Work to be completed> Take the lines below between the one holding "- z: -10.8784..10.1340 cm" and the one holding "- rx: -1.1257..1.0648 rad", inclusive, and copy them exactly. Add nothing.

Input data>
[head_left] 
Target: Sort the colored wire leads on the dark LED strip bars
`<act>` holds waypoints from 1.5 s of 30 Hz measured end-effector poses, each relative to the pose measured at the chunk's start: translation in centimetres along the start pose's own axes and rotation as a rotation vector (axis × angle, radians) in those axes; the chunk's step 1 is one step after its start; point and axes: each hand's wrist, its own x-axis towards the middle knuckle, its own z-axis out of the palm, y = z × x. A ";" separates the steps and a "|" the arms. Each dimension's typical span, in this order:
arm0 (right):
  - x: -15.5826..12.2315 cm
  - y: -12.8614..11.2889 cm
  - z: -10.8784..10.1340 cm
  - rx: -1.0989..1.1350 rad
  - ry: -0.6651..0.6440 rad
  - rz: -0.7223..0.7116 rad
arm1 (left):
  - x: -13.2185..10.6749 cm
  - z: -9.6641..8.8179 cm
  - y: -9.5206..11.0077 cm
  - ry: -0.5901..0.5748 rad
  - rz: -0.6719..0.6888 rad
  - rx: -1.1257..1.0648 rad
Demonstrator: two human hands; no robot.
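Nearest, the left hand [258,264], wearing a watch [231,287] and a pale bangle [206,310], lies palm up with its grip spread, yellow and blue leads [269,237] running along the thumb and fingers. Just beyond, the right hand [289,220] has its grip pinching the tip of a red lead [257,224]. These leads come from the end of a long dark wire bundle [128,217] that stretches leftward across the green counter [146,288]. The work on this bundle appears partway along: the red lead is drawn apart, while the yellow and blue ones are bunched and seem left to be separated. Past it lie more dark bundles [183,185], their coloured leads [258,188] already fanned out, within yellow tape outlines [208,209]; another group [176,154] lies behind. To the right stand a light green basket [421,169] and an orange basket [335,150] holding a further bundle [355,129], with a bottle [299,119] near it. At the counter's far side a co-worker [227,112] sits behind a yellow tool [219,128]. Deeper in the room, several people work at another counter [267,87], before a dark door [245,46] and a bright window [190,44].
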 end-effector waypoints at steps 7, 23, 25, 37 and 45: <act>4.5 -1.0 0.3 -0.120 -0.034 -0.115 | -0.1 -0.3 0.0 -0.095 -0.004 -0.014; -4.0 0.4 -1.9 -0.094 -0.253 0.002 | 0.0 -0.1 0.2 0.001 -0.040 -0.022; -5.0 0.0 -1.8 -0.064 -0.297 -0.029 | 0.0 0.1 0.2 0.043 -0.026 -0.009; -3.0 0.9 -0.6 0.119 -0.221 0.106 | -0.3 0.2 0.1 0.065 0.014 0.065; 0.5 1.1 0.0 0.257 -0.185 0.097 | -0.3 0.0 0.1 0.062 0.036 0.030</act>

Response for this exercise>
  - z: -10.8784..10.1340 cm
  - rx: -1.0989..1.1350 rad
  - ry: -0.6651..0.6440 rad
  - rz: -0.7223..0.7116 rad
arm1 (left):
  - x: -13.2185..10.6749 cm
  - z: -9.6641..8.8179 cm
  - y: -9.5206..11.0077 cm
  - ry: -0.5901..0.5748 rad
  - rz: -0.6719..0.6888 rad
  - rx: -1.1257..1.0648 rad

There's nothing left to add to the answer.